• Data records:
>>>>>
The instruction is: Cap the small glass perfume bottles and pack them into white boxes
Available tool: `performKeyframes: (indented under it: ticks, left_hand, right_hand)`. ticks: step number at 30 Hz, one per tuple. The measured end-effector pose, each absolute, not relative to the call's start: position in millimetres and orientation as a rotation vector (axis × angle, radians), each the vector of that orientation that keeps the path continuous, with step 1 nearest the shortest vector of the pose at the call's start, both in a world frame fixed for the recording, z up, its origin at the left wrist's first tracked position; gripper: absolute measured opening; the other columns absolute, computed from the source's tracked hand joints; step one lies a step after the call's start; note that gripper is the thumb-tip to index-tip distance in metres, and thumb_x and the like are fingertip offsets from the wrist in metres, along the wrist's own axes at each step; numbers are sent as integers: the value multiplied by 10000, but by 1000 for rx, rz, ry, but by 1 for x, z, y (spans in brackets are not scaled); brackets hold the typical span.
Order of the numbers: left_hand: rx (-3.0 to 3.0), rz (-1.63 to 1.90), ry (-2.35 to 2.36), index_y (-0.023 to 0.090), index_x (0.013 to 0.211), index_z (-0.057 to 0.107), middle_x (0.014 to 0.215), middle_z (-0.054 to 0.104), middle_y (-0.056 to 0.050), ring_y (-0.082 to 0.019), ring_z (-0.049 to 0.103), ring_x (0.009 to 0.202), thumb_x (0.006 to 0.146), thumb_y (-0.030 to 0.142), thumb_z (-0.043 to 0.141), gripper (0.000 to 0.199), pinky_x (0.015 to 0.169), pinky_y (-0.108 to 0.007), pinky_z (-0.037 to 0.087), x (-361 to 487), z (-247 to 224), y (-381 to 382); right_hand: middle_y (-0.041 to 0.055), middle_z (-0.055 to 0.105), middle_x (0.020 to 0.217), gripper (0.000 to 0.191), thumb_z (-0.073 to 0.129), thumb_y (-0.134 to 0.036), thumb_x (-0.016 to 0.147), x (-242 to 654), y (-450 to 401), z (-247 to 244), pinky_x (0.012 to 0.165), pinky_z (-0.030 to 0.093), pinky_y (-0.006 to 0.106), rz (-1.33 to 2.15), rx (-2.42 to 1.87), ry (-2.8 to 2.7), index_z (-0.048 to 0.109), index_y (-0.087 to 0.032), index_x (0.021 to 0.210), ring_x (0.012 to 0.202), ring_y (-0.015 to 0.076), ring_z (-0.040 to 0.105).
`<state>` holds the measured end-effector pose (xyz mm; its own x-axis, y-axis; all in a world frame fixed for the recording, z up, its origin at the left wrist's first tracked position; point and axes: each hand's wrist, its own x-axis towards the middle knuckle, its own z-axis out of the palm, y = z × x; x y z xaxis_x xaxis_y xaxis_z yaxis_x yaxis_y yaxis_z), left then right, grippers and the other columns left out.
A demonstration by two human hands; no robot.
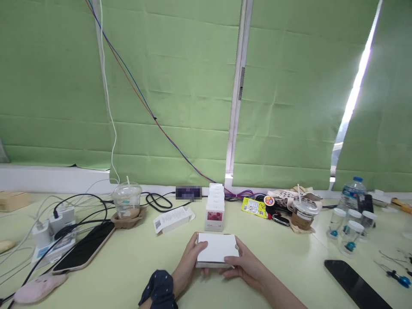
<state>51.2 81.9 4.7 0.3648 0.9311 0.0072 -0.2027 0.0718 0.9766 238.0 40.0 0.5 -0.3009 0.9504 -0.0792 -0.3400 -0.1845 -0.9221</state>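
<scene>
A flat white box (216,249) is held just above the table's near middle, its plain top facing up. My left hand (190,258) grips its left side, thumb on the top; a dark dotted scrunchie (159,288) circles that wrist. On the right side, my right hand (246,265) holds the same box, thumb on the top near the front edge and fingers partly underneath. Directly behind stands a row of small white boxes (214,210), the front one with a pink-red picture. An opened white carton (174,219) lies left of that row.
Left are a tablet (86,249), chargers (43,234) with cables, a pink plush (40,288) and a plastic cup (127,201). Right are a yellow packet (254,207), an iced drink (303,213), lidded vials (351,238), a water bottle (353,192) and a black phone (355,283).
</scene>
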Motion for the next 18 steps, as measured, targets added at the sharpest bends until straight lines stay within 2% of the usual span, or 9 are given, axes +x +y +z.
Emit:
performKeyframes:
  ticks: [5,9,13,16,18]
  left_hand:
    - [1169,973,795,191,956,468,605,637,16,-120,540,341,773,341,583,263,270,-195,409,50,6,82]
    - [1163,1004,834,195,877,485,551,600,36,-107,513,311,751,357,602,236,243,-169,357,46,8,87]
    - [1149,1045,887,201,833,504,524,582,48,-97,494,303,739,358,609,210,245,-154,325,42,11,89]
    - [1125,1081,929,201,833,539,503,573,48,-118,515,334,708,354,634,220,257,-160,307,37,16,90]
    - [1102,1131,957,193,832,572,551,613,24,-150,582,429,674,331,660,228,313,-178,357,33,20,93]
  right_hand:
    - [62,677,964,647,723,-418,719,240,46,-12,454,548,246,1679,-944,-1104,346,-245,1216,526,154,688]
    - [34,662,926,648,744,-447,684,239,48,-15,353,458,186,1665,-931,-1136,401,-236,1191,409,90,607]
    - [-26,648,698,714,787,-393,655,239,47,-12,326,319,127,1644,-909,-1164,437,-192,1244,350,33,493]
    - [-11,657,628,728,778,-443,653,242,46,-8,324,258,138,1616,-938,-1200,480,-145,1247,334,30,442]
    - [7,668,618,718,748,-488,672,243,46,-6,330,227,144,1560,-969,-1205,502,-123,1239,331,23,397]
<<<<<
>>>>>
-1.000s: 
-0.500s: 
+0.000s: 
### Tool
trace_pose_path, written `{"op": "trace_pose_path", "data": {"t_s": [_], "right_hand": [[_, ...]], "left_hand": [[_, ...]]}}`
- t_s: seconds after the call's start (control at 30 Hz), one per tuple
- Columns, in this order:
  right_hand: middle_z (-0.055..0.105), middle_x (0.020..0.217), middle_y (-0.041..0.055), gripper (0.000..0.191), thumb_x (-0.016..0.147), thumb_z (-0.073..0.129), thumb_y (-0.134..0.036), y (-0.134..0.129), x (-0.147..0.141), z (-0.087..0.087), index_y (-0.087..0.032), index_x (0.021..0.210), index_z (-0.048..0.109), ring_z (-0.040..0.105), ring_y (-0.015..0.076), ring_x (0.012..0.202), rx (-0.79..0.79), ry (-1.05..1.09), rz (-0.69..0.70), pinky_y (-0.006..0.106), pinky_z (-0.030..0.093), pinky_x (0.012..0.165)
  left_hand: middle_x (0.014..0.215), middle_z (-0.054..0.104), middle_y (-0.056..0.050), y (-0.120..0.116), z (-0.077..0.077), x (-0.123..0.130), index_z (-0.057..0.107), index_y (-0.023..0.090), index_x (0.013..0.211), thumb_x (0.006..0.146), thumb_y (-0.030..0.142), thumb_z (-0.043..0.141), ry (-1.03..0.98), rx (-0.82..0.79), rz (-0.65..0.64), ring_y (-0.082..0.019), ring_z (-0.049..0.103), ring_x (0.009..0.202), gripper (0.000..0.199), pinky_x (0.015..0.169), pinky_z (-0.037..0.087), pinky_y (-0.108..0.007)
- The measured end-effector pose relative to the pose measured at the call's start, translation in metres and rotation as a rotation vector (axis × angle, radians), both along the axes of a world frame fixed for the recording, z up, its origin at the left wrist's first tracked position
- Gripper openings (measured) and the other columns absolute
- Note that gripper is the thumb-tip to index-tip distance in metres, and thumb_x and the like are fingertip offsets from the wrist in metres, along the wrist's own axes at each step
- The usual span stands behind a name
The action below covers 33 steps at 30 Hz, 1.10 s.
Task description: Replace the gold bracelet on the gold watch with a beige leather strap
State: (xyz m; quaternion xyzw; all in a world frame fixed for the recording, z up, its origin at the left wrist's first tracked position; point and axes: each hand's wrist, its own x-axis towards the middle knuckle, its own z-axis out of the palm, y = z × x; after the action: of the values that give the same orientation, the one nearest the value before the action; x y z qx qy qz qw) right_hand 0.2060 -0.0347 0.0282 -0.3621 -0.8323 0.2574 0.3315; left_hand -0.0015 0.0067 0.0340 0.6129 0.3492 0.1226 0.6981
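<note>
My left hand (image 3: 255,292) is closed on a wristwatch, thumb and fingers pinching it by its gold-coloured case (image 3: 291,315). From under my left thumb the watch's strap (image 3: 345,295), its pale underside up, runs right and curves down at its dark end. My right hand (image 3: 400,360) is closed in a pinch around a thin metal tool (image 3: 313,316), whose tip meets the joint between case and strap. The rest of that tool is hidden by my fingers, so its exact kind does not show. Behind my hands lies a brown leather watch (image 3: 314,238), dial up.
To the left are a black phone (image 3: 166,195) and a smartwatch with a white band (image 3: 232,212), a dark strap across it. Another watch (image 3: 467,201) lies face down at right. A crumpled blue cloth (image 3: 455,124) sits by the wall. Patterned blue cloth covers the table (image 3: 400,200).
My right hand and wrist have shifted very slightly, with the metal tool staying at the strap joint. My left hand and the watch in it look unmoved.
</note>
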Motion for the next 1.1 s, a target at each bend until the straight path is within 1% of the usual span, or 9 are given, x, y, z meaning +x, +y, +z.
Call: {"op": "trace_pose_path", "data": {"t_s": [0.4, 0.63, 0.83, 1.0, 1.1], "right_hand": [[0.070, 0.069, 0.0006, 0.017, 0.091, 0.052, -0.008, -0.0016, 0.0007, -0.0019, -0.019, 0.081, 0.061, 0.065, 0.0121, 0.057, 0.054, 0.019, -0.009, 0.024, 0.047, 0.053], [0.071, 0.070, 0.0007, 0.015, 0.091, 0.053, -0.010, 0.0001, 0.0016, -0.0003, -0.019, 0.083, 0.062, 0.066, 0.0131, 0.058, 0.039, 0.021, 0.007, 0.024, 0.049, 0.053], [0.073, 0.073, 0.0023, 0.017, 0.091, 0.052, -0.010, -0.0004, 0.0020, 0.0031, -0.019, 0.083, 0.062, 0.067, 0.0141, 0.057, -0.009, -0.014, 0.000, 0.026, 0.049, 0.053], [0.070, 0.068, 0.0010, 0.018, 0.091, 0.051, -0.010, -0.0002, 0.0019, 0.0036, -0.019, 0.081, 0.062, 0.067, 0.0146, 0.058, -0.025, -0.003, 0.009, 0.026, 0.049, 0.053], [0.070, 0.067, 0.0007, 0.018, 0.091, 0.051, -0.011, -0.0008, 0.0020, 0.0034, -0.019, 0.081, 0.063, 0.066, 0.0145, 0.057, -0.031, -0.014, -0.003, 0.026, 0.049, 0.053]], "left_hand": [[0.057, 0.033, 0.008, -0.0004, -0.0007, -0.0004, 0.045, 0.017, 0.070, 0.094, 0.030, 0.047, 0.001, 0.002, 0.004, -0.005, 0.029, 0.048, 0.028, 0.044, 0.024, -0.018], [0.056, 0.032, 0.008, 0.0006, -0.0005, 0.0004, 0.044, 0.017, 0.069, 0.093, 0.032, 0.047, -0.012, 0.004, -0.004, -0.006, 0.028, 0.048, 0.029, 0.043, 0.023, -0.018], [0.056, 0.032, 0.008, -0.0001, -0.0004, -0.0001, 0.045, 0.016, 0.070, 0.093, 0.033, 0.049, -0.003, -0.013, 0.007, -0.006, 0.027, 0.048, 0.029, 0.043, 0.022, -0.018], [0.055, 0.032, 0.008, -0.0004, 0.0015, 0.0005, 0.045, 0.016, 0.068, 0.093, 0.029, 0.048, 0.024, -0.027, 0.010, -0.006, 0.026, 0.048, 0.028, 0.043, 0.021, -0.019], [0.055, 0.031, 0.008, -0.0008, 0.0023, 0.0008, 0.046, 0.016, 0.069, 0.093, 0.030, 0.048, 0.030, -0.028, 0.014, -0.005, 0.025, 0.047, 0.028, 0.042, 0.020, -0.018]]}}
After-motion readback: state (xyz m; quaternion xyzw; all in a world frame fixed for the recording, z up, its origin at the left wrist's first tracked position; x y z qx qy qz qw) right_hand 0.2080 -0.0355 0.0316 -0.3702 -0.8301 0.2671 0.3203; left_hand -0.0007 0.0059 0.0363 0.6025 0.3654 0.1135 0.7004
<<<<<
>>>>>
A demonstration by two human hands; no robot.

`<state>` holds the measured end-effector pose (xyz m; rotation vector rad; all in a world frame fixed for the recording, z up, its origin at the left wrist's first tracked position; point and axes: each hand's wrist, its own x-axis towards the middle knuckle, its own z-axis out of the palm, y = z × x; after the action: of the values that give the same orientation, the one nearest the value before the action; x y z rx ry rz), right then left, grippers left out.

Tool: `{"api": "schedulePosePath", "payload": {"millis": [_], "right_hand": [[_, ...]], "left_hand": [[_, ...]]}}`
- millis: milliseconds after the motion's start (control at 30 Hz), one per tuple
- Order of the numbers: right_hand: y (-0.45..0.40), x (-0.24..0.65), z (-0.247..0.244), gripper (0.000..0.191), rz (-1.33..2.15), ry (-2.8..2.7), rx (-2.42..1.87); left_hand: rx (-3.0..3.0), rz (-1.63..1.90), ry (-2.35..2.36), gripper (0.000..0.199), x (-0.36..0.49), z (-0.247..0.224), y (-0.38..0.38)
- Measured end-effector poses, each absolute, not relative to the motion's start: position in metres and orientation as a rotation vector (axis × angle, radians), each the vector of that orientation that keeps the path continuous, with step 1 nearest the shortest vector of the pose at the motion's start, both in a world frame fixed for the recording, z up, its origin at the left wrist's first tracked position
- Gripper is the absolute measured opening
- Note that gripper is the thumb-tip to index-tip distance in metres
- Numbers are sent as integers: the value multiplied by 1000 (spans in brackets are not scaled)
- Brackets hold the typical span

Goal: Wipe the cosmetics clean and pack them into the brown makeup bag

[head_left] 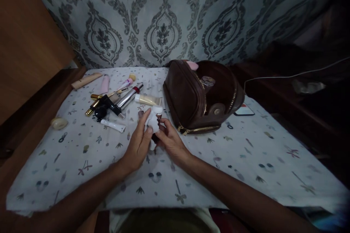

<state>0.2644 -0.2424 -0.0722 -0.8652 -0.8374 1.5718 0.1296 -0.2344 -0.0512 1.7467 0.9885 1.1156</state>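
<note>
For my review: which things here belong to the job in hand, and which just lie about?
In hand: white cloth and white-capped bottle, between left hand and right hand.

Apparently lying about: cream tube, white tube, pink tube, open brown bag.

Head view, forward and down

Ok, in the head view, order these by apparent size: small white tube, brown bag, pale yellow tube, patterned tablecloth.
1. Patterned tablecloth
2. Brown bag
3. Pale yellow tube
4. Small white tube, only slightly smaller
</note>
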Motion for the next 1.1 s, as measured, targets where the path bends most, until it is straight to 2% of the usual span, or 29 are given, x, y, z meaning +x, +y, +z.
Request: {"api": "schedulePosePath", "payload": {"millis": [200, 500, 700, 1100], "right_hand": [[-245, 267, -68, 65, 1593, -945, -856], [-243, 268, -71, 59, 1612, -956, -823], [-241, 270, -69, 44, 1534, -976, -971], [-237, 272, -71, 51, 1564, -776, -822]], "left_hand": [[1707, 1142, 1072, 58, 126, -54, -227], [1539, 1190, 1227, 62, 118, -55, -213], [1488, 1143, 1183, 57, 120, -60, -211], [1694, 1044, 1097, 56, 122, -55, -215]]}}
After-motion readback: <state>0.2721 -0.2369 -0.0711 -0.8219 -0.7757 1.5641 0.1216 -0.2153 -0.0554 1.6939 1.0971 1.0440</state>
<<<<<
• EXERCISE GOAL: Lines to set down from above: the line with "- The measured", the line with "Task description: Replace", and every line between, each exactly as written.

• TASK RESULT:
- The measured end-effector pose relative to the pose measured at the call's start, translation in metres and rotation as a rotation vector (axis × angle, radians), both along the axes of a world frame fixed for the recording, z up, its origin at the left wrist's first tracked position
- Gripper openings (measured) and the other columns absolute
- Note that gripper is the thumb-tip to index-tip distance in metres, and thumb_x and the like are fingertip offsets from the wrist in metres, along the wrist's own axes at each step
- The usual span stands behind a name
The action below covers 33 steps at 30 Hz, 1.10 s.
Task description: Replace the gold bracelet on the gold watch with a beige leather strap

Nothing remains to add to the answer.